The gaming market continues to explode, with as many as 1.2 billion people now playing games worldwide and 700 of those online, a report by Spill Games says. What’s more, multiplayer games on mobile and handheld devices are seeing dramatic year-to-year growth across Google Play and the iOS App Store, according to an industry report by IDC and App Annie.
"A decade ago, online multiplayer games were the exception to the rule and were practically a novelty," says Lewis Ward, IDC’s research director of gaming. “Given the recent rise of eSports, it's clear that online multiplayer has become central to many of today's most popular and lucrative franchises. One can imagine a time in the not too-distant future when story modes and single-player experiences become the exception to the rule.”

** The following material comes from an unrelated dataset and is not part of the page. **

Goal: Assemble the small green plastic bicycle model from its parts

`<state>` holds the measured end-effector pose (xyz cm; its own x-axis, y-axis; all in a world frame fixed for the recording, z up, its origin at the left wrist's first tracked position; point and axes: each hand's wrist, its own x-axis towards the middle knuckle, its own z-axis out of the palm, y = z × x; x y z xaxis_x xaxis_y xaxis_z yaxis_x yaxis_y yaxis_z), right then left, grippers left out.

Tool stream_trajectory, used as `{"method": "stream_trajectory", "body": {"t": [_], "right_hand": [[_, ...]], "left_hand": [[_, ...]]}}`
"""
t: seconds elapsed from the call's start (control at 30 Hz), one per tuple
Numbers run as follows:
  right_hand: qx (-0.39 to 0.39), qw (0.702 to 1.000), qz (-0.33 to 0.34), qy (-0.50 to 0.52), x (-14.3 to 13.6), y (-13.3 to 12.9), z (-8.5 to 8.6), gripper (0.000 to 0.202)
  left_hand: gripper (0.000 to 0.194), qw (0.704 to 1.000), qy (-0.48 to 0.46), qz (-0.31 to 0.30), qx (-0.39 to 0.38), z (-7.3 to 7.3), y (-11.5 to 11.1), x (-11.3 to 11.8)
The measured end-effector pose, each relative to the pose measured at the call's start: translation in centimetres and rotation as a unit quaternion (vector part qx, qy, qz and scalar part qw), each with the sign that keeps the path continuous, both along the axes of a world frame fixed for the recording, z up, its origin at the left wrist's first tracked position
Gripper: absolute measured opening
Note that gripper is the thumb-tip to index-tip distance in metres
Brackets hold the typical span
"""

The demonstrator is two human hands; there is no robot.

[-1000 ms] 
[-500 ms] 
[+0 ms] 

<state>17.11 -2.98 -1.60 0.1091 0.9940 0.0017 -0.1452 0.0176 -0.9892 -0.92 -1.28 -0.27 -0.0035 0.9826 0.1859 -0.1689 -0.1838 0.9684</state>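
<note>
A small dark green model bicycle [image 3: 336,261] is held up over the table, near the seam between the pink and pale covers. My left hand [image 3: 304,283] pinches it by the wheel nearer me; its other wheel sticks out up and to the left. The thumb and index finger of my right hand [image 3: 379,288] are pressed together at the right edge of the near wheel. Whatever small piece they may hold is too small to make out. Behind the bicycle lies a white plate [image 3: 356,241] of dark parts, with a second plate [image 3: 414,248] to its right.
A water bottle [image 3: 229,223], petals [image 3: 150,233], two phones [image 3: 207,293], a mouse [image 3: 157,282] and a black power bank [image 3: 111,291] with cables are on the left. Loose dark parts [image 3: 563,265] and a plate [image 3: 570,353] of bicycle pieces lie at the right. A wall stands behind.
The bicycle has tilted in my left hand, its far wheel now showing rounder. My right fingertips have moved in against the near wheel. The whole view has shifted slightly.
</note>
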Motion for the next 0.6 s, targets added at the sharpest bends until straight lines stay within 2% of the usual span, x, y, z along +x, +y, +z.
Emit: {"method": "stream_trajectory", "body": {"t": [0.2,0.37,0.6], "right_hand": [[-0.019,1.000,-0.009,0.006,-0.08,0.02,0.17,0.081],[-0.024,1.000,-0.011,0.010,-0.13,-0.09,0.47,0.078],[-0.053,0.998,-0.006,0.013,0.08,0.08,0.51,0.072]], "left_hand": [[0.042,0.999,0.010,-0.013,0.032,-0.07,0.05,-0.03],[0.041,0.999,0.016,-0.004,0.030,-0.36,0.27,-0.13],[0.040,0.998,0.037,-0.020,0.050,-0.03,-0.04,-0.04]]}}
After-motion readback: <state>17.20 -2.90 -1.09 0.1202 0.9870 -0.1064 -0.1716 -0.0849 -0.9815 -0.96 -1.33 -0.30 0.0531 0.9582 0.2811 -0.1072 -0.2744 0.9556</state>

Top multiplayer games — from Clash of Clans and Minecraft, to Monster Strike and Game of War: Fire Age — draw young and old alike. Players team up or compete fiercely against one another, uniting (or dividing) strangers from all corners of the world.
San Francisco-based Bandura Games has plans to launch a new kind of game specifically aimed at bringing people together from all over. The peace game app is designed to bridge gaps, build connections and create empathy between people from different sides of conflict zones.
The game, which is nonviolent, incentivizes players to make friends with other players in different countries.
“We realized that we had an opportunity to bring youths together not just across the Israeli-Palestinian divide, but really around the world, across any divide — whether it’s India-Pakistan, China-Taiwan or the Democrat-Republican divide in the United States,” says Justin Hefter, Bandura Games chief executive officer.